Work instructions:
When you reach a picture, skip it, and retype every line below exactly.

Start of Dataset excerpt

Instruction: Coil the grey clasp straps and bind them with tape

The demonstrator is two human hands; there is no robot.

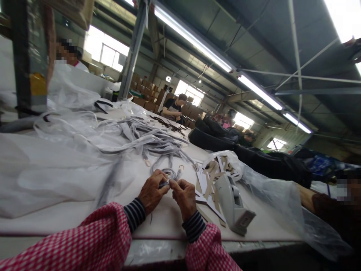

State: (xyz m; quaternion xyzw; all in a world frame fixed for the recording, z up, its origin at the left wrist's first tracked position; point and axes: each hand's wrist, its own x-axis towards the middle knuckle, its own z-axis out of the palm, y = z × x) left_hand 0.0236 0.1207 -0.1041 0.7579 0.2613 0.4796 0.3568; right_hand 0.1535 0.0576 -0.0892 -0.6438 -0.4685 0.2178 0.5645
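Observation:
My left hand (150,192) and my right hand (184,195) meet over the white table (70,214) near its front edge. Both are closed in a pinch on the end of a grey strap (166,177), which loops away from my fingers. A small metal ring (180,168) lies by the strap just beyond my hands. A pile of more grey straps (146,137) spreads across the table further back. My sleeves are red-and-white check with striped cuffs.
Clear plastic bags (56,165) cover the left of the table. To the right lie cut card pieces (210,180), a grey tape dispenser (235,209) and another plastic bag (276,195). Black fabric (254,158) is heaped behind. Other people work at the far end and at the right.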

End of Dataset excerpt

Solution for this exercise:
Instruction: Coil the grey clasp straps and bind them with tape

The demonstrator is two human hands; there is no robot.


State: (xyz m; quaternion xyzw; all in a world frame fixed for the recording, z up, its origin at the left wrist's first tracked position; point and axes: each hand's wrist, its own x-axis towards the middle knuckle, its own z-axis out of the palm, y = z × x) left_hand 0.0236 0.1207 -0.1041 0.7579 0.2613 0.4796 0.3568; right_hand 0.1535 0.0576 -0.0892 -0.6438 -0.4685 0.2178 0.5645
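Observation:
My left hand (150,192) and my right hand (184,195) meet over the white table (70,214) near its front edge. Both are closed in a pinch on the end of a grey strap (166,177), which loops away from my fingers. A small metal ring (180,168) lies by the strap just beyond my hands. A pile of more grey straps (146,137) spreads across the table further back. My sleeves are red-and-white check with striped cuffs.
Clear plastic bags (56,165) cover the left of the table. To the right lie cut card pieces (210,180), a grey tape dispenser (235,209) and another plastic bag (276,195). Black fabric (254,158) is heaped behind. Other people work at the far end and at the right.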

No more work is needed on this exercise.